**WORK ORDER:**
Work through the listing below, copying each line that carries the word "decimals".

**RECORD EXCERPTS:**
▬▬▬▬▬▬

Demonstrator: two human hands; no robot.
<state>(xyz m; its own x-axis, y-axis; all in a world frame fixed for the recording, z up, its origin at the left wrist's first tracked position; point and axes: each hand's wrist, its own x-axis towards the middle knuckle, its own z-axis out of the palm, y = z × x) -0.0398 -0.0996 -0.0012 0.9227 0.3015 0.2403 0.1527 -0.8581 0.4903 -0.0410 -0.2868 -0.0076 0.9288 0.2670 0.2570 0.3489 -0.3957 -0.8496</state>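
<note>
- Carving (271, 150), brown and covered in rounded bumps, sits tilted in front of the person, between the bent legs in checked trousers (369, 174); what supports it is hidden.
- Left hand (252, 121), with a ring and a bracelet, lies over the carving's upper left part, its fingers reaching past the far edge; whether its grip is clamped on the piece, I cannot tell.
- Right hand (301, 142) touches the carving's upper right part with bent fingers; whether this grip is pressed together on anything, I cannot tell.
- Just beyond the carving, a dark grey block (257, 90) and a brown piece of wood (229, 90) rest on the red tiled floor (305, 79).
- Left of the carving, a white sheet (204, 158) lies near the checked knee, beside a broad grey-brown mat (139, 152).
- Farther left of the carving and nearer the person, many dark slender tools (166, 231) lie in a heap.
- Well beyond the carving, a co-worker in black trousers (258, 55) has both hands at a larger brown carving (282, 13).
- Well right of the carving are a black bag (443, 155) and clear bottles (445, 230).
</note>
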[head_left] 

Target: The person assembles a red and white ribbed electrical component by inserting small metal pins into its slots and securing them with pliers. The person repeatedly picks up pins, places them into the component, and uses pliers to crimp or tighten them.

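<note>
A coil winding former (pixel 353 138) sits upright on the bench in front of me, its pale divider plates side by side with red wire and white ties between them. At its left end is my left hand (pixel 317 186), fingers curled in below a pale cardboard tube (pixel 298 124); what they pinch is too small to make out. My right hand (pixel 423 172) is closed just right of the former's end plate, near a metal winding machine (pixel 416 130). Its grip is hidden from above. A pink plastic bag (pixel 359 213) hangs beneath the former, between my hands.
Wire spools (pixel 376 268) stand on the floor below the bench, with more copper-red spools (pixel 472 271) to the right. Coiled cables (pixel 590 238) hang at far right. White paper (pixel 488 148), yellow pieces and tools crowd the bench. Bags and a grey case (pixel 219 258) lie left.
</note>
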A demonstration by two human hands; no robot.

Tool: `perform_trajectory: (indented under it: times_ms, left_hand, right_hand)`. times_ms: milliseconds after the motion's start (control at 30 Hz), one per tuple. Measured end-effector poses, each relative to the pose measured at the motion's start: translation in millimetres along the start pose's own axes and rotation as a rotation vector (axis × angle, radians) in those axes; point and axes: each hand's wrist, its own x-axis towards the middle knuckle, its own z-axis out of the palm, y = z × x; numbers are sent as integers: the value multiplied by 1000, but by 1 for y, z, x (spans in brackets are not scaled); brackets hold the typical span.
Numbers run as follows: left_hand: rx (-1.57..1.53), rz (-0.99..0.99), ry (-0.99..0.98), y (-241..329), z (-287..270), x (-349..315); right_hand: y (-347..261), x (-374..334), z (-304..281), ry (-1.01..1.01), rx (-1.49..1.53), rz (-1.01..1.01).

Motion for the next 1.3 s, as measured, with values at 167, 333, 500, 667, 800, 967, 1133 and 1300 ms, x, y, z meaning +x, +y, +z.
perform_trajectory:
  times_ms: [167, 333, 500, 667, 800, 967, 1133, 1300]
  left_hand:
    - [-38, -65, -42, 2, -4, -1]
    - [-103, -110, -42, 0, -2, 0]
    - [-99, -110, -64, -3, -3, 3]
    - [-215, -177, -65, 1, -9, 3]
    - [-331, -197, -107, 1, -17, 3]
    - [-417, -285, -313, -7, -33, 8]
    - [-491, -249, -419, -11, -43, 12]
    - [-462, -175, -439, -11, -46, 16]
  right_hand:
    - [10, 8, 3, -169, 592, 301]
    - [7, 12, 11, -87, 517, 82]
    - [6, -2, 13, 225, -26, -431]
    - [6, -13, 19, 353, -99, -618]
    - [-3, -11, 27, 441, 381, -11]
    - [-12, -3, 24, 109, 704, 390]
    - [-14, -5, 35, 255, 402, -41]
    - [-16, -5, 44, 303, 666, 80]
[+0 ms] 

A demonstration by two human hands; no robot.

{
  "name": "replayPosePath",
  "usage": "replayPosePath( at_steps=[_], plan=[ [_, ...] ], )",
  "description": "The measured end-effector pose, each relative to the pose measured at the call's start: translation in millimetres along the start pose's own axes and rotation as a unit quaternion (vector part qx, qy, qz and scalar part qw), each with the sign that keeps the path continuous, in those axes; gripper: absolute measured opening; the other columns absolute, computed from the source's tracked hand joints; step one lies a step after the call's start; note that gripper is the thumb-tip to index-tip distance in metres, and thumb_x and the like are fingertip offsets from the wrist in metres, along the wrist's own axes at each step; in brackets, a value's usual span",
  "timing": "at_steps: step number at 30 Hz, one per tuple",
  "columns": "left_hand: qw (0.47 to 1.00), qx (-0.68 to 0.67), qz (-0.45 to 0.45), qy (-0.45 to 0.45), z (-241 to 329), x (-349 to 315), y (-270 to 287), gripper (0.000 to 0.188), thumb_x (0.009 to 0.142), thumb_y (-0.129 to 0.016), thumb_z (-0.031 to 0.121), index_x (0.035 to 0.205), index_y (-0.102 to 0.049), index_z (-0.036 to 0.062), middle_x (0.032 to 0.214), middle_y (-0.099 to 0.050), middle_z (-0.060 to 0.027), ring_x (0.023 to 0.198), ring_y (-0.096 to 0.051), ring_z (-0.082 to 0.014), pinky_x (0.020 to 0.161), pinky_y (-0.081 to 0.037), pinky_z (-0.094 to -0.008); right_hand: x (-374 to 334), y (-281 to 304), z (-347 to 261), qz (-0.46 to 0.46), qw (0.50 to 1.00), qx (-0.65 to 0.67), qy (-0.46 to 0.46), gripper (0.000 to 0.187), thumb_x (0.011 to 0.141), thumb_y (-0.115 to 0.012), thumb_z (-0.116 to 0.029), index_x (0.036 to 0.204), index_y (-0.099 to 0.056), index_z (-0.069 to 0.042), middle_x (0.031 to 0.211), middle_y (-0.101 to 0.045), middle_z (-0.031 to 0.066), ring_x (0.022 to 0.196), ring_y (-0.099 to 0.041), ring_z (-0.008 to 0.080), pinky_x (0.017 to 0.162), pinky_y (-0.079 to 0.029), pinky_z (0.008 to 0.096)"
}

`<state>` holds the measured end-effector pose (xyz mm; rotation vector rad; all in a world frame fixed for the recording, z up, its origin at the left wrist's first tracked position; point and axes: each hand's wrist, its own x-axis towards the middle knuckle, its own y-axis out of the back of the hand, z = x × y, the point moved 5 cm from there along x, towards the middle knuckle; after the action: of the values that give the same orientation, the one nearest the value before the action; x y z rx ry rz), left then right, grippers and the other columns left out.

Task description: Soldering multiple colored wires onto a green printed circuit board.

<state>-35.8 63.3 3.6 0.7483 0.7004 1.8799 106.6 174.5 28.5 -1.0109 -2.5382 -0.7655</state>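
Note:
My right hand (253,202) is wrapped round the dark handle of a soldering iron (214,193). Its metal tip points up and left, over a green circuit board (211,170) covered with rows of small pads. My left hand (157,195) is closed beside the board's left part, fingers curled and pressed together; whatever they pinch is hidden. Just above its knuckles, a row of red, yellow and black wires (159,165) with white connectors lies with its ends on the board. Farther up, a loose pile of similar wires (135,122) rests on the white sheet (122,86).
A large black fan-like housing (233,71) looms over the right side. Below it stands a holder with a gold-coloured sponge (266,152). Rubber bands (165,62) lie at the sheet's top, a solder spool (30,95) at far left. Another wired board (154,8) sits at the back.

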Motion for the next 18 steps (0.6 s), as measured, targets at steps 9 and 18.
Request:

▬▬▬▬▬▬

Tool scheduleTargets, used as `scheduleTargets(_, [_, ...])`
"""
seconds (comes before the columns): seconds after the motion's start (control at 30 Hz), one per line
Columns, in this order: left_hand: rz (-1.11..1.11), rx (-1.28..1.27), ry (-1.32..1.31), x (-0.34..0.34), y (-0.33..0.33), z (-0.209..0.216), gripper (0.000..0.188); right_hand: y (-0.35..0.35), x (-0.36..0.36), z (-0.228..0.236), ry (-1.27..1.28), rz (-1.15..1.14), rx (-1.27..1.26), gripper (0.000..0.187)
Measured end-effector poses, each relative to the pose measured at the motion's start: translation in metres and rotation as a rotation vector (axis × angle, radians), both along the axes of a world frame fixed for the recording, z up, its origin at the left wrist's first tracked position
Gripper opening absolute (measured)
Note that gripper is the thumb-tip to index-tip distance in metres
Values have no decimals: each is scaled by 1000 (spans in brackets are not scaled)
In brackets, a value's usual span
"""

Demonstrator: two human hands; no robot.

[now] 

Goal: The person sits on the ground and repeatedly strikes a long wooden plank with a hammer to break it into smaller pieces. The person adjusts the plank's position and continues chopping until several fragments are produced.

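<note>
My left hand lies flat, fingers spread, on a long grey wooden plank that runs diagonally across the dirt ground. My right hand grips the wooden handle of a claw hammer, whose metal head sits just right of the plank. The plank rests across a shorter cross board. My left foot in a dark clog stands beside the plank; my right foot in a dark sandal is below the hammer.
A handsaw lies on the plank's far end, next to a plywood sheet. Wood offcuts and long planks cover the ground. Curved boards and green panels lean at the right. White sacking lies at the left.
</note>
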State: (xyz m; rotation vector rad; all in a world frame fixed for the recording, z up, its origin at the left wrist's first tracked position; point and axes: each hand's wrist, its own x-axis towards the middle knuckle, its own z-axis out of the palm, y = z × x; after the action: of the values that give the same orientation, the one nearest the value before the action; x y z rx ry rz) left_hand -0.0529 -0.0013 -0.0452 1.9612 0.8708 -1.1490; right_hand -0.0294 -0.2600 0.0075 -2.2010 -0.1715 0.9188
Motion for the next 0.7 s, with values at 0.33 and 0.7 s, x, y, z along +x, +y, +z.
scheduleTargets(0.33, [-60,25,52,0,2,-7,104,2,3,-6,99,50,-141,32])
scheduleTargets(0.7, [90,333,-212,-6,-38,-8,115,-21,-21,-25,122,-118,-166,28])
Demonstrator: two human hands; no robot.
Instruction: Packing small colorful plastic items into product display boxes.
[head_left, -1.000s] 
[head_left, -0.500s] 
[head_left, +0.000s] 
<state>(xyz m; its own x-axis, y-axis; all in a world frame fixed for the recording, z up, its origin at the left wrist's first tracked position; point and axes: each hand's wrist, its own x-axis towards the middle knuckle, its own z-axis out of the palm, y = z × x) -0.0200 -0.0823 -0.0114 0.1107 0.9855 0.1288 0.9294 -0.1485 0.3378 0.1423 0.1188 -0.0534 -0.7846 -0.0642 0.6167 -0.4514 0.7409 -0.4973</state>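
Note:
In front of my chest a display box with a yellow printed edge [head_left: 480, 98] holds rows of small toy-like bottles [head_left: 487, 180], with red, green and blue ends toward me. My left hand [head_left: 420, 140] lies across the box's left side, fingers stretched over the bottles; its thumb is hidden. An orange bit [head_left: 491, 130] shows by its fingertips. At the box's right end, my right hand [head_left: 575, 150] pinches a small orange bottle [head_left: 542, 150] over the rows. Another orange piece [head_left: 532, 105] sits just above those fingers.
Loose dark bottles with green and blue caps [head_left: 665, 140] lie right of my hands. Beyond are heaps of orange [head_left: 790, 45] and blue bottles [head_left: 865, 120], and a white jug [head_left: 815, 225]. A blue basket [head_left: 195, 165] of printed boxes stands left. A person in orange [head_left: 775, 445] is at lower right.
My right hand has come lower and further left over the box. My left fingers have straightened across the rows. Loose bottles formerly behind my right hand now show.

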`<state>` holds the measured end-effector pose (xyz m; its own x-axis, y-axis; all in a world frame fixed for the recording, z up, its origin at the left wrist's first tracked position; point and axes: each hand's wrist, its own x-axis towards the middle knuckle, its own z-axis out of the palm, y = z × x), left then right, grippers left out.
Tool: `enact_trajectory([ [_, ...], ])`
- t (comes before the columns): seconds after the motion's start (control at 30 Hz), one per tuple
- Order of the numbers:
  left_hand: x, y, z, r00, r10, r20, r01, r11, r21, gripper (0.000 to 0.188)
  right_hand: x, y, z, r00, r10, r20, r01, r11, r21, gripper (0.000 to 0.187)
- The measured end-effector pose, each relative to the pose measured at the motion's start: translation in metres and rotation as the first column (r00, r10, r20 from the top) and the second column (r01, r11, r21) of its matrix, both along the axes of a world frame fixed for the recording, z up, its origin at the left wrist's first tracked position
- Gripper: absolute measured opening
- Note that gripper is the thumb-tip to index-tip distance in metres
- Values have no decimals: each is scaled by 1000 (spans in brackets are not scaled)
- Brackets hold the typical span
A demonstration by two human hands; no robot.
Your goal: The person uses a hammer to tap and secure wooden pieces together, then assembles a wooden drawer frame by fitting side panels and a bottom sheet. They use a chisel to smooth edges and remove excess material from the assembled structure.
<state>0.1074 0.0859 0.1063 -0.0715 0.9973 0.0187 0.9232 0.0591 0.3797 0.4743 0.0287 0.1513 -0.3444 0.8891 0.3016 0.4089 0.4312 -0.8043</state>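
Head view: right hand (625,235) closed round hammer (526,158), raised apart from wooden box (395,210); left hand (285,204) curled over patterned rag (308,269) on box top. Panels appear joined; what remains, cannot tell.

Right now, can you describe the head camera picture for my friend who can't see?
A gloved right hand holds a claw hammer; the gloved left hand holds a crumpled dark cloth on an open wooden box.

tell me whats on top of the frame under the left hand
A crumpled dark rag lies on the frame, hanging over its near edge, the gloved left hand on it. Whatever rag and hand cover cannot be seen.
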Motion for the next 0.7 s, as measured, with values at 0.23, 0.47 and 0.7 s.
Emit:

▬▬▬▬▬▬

**YOUR RESPONSE:**
Values have no decimals: each is scaled by 1000 (spans in brackets are not scaled)
- Values have no decimals: each is scaled by 1000 (spans in brackets are not scaled)

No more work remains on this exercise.